Attempts to erase British colonial legacy in Belize have met with only an indifferent success. We still use England’s language, practice her legal system, indulge her educational practices, govern the way she does, engage her religion, christen our children using mostly British names, and the like. The successes we’ve had have to do with soft targets (names of places and things). And now, Elgar’s music! Additionally, being British, he is made to personify all the opprobrium of colonialism: “Just look at his lyrics,” the writer coaches.

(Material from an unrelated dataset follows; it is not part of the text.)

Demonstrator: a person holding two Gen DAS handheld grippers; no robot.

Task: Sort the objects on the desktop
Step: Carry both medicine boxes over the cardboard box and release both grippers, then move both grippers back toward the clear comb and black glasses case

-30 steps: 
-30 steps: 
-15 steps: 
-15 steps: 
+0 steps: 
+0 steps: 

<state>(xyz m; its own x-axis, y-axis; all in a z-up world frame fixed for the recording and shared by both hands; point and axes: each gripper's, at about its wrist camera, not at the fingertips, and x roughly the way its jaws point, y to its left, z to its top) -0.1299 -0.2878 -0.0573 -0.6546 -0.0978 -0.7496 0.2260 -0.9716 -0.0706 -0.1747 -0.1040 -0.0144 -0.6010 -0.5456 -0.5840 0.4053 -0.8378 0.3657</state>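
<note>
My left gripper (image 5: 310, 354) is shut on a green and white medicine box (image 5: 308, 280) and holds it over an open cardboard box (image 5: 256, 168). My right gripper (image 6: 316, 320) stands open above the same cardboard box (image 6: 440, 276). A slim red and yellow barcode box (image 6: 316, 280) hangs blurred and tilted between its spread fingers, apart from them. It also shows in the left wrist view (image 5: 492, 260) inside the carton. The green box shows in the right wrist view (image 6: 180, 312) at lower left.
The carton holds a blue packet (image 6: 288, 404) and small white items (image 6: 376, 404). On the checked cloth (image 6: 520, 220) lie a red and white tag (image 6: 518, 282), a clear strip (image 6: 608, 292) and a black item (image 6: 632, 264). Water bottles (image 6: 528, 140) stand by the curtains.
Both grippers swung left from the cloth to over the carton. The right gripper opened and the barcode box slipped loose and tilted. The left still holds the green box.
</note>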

Now, it was not Elgar who wrote the lyrics that Mr. Meyers and others before him found repulsive: he wrote the score, then someone penned the accompanying patriotic LAND OF HOPE AND GLORY lines for it. Additionally, his March was not written for a graduation: it was an American university that first recruited it into that service, and the rest of the world, like us, followed. (He gave his score the more scholarly name POMP AND CIRCUMSTANCE, a tribute to Shakespeare’s Othello.)
Having said that, I should add that, had your correspondent not mentioned it, many may not have known about the lyrics of the piece. POMP AND CIRCUMSTANCE is always rendered as an instrumental work, and knowing this, Mr. Meyers may have deliberately tried to provoke a situation from which could be garnered some patriotic traction.